Nacho Vegas – El Manifiesto Desastre
Nacho Vegas ha hecho en este disco un ejercicio de ‘falta de vergüenza’. El manifiesto es como para tenerlo en cuenta. Él es un desastre, pero le va bien: su cuarto disco en solitario sigue en la línea ascendente de los anteriores.
Hay quien al comentar el resultado dice ‘es el mejor disco del Vegas’… a lo que le suele seguir el comentario de ‘qué curioso, dicen lo mismo del último de Cristina Rosenvinge, ¿será porque están juntos?’. Quién sabe si hacen o deshacen el amor, como dice una de las canciones de ‘Manifiesto Desastre’. Lo que sí está claro es que las condiciones ‘meteorológicas’, las del corazón o las drogas le sentaron bien a su proceso de creación.

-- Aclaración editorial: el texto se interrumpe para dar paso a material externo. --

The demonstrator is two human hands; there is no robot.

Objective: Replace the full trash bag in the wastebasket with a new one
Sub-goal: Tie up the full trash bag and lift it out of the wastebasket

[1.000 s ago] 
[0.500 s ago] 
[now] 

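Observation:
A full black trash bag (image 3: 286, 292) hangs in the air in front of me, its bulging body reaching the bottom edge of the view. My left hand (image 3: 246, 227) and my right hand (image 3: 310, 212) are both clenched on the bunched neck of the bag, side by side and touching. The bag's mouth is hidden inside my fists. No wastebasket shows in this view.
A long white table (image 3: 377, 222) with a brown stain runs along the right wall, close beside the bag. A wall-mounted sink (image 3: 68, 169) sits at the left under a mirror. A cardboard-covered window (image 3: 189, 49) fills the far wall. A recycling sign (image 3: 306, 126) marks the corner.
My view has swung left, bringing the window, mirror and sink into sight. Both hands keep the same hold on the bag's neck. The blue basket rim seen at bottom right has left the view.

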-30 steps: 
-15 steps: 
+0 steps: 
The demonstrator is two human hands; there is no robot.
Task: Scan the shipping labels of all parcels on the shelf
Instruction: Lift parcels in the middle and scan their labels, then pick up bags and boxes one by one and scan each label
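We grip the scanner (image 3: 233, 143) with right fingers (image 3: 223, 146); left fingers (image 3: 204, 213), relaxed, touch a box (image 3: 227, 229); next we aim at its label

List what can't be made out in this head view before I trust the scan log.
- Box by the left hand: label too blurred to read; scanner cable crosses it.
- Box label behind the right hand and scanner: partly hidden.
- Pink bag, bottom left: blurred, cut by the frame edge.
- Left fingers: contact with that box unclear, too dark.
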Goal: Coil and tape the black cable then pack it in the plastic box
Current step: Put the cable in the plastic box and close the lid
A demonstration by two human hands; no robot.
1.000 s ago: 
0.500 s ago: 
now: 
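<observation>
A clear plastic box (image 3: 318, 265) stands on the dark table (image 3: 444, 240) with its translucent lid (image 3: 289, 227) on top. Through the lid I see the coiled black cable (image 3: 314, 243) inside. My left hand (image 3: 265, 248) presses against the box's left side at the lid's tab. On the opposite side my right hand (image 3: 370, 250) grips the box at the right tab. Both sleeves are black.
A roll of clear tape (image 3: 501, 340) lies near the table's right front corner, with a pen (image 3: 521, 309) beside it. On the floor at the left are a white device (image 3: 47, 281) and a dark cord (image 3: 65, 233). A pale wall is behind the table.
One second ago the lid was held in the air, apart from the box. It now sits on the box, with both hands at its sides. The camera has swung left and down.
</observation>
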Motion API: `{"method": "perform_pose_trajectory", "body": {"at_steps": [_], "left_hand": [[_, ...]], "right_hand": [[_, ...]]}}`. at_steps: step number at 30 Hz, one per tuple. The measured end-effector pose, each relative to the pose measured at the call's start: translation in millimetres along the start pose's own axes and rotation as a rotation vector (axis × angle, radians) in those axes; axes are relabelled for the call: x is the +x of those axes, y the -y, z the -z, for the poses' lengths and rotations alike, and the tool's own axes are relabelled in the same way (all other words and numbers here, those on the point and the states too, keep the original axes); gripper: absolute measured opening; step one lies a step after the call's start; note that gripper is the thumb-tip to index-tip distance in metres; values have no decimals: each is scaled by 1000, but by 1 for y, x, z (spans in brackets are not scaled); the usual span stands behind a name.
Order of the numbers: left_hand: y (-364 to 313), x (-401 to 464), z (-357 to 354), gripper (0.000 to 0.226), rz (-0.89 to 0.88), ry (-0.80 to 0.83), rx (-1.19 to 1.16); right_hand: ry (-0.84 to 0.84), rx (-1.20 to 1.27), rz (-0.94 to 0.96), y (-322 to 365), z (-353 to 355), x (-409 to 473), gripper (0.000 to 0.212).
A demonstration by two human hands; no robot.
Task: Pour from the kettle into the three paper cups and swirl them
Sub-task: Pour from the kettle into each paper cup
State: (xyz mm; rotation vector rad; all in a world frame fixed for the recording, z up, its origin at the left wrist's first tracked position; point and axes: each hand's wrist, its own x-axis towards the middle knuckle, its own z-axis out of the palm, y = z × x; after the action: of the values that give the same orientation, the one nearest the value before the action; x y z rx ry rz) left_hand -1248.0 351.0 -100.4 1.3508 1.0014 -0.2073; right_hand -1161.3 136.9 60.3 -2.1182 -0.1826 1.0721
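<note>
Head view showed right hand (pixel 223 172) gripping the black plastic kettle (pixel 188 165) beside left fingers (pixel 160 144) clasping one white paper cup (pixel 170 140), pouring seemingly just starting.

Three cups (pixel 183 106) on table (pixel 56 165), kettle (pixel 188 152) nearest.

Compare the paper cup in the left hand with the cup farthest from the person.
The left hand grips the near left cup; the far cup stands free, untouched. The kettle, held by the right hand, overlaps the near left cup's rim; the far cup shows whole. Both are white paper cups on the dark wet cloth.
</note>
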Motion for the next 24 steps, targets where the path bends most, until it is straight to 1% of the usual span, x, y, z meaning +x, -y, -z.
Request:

Poeta del corte ‘anti héroe’, con mirada temeraria con cara de estar de vuelta, Nacho es una estrella (entiéndase por astro) con mala fortuna. Ha mezclado en el disco infancia, rabia, ¡optimismo!, ironía, confesiones, miedos y hasta conversaciones susurradas con Cristina.
Para quien no se haya detenido a escuchar a Nacho Vegas, debe saber que es un orador que además compone. Mientras sus letras cuentan tragedias o cavilaciones, la música las mece y da fuerzas haciéndolas más contundentes y profundas.
Lo cierto es que para que no sea yo el que opina hagamos lo siguiente: terminamos esta revisión con extractos de algunas letras y si te gusta, te lo escuchas, que es lo que se hace con la buena música…

…cuando no tengas nada que hacer
y yo pase por tu cabeza,
nadie podrá oírte así que
piensa en mí como si me quisieras…
…en teoría sé que te amaré toda la vida
y cada día se hará fuerte mi fe.
Lo juro siempre te querré, en teoría….
…el tercer día, jura, es el peor
le tendríais que ver
de rodillas con cara de idiota
arañando el parqué…
…dame una canción por cada mal trago
de todos los que junto a mí has tenido que pasar
y creo que podré darte un concierto
tan largo que no vuelva a hacerte daño nunca más…
…no me des flores cuando aquí hay lirios y rosas,
las querré el día en que ya no quede una sola.
Entonces, ¿me complacerás?
Y dime, ¿cómo lo harás?…
…moriré, moriré …
moriré y cuando lo haga al fin ya nada va a impedirme descansar
y así obtendré la santa paz que en vida no gocé jamás,
pues hasta morir la única opción siempre es matar, siempre matar.